◆ **What you are asked to do**
Go line by line through the data below, counting each one that has "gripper", and give the final count only.

◆ **Exercise data**
⁂
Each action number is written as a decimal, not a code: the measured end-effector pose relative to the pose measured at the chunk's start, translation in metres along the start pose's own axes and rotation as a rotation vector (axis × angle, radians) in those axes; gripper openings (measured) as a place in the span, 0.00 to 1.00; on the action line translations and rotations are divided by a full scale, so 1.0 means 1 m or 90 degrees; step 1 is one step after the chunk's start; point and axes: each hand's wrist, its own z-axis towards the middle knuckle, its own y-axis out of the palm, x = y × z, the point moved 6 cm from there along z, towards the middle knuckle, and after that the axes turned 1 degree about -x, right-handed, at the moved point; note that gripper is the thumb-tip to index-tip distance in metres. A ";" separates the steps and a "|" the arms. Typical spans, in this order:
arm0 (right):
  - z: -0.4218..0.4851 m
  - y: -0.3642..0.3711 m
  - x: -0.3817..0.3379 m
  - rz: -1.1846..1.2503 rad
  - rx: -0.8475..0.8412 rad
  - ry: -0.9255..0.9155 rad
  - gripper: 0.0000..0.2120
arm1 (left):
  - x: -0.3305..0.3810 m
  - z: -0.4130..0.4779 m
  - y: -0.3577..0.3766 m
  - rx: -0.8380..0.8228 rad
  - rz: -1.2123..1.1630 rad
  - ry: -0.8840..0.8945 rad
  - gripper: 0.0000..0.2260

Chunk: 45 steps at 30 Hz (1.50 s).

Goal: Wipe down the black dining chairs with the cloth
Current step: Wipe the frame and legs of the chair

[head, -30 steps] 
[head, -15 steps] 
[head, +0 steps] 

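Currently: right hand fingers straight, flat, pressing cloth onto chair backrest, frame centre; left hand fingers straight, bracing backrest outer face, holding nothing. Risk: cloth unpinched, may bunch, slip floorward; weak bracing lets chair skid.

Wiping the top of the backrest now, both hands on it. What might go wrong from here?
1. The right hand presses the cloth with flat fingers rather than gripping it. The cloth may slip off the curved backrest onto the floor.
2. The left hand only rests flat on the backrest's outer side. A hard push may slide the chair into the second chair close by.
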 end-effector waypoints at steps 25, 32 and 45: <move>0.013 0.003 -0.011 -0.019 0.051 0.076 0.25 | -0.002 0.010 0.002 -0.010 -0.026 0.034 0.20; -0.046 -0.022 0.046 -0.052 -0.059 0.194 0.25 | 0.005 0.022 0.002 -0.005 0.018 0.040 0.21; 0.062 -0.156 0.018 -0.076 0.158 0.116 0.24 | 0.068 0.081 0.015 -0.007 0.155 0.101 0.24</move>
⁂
◆ **Completed exercise**
3